Start of Block

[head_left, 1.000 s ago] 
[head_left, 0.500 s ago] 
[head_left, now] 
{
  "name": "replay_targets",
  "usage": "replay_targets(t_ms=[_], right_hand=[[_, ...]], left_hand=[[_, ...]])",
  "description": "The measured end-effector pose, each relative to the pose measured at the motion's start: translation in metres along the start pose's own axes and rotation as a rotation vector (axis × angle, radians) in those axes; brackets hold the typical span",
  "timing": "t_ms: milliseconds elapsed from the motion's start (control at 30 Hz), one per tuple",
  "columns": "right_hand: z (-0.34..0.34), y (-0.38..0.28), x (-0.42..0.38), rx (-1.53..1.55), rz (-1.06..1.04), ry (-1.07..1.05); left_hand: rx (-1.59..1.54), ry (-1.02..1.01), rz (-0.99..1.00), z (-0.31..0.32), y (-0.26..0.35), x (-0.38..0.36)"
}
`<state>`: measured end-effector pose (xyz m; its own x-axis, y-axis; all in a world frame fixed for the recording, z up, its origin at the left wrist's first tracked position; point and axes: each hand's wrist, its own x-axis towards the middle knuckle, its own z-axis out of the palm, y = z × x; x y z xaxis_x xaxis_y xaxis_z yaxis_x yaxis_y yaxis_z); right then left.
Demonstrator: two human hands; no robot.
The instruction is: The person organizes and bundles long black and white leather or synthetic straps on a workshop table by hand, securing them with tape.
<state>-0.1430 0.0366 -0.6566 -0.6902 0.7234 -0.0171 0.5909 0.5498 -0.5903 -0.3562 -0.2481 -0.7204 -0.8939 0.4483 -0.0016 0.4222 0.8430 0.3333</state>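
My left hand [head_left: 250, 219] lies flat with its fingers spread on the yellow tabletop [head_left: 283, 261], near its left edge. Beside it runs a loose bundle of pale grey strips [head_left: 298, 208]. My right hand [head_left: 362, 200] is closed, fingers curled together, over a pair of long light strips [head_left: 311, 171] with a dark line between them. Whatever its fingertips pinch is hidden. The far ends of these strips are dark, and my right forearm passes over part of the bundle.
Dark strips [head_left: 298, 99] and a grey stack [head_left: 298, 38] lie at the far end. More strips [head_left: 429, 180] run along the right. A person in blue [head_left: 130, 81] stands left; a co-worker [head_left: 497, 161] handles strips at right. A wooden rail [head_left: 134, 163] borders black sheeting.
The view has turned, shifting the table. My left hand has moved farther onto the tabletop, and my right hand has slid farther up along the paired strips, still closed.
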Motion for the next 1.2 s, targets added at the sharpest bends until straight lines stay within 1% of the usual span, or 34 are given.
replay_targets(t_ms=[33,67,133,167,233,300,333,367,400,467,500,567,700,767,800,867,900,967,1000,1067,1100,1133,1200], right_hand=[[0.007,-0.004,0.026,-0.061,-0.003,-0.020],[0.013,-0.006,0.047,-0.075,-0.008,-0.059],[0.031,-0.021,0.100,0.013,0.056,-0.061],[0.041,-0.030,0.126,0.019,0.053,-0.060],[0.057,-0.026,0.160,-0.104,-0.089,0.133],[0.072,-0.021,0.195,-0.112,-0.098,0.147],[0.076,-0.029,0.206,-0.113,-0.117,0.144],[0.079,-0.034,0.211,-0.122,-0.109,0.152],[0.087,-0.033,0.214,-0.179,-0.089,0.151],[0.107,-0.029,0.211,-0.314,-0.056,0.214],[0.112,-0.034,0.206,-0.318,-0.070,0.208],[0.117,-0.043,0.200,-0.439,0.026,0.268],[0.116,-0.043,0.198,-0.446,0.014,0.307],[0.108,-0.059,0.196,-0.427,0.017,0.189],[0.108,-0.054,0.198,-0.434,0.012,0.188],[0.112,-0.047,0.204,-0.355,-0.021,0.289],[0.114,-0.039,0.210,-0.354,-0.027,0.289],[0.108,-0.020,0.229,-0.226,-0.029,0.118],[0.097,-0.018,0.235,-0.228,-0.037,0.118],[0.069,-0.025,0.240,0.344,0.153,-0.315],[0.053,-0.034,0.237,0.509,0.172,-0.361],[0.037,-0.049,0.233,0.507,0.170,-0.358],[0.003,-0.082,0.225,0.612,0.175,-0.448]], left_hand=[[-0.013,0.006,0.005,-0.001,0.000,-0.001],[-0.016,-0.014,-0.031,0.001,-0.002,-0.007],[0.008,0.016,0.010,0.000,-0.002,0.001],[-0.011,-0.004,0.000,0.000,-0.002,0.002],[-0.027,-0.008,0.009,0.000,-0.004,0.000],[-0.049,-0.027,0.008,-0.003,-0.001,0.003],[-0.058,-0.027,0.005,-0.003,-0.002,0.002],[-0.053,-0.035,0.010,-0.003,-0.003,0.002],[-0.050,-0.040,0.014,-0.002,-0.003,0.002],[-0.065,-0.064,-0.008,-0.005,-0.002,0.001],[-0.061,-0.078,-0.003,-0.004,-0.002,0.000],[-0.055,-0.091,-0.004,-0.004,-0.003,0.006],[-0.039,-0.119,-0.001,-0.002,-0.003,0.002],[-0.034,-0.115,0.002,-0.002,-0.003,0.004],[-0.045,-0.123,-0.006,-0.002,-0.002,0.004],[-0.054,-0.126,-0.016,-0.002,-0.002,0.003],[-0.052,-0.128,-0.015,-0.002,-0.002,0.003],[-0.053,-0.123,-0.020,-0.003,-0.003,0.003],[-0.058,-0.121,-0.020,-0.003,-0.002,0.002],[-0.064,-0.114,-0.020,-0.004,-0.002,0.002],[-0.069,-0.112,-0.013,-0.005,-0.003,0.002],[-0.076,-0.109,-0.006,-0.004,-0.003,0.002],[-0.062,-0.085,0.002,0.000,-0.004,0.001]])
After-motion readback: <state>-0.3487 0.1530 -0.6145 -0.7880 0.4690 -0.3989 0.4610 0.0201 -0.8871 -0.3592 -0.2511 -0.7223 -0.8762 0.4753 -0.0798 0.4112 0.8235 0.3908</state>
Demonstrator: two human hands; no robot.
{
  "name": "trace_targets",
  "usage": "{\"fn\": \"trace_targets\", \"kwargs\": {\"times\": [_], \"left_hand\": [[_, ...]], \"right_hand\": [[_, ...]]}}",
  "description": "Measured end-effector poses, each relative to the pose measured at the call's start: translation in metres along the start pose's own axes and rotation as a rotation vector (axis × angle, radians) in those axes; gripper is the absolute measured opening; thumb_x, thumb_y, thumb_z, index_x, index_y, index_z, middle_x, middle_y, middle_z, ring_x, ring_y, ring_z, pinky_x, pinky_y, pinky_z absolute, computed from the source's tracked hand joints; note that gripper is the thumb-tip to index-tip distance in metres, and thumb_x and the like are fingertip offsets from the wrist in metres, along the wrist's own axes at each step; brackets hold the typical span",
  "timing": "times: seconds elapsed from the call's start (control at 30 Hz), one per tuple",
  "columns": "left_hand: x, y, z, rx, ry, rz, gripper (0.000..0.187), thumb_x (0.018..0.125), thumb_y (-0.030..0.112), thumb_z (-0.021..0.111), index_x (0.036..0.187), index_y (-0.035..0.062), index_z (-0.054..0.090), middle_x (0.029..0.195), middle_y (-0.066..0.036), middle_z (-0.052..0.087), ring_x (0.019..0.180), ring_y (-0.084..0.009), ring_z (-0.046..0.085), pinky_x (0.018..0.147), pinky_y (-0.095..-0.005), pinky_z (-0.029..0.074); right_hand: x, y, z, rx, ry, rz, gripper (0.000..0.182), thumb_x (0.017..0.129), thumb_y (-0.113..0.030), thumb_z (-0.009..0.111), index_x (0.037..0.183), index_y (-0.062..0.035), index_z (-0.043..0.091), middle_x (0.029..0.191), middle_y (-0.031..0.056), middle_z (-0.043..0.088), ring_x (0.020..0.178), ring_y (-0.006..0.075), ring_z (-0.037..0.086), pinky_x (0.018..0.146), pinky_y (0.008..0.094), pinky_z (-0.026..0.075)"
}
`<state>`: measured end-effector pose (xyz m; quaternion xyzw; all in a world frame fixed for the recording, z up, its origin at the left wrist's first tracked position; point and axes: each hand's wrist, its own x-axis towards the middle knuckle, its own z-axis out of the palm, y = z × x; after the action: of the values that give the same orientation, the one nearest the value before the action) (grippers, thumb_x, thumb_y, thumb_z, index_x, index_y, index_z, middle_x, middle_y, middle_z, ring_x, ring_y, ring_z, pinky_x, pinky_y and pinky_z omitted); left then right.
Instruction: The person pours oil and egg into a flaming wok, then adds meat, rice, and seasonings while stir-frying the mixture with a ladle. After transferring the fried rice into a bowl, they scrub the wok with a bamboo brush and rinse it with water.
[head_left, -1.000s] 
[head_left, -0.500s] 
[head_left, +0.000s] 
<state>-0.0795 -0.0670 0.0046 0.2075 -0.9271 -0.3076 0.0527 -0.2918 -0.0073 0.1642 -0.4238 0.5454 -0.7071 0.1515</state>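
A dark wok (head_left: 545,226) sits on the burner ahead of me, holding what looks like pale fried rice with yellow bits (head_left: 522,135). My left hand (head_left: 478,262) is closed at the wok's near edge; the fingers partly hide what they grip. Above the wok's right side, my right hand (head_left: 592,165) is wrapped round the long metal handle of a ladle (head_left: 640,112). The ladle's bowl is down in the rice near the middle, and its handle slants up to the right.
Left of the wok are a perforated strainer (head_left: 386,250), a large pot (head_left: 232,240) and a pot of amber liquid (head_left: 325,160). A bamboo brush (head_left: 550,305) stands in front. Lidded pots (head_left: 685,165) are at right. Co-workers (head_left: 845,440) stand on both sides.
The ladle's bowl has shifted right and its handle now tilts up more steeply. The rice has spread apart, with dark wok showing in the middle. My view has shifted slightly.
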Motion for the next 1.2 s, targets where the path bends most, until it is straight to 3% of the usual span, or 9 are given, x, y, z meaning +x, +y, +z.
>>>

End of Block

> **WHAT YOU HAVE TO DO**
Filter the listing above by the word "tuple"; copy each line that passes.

> **OUTPUT OF THE EXERCISE**
  "timing": "t_ms: milliseconds elapsed from the motion's start (control at 30 Hz), one per tuple",
  "timing": "times: seconds elapsed from the call's start (control at 30 Hz), one per tuple",

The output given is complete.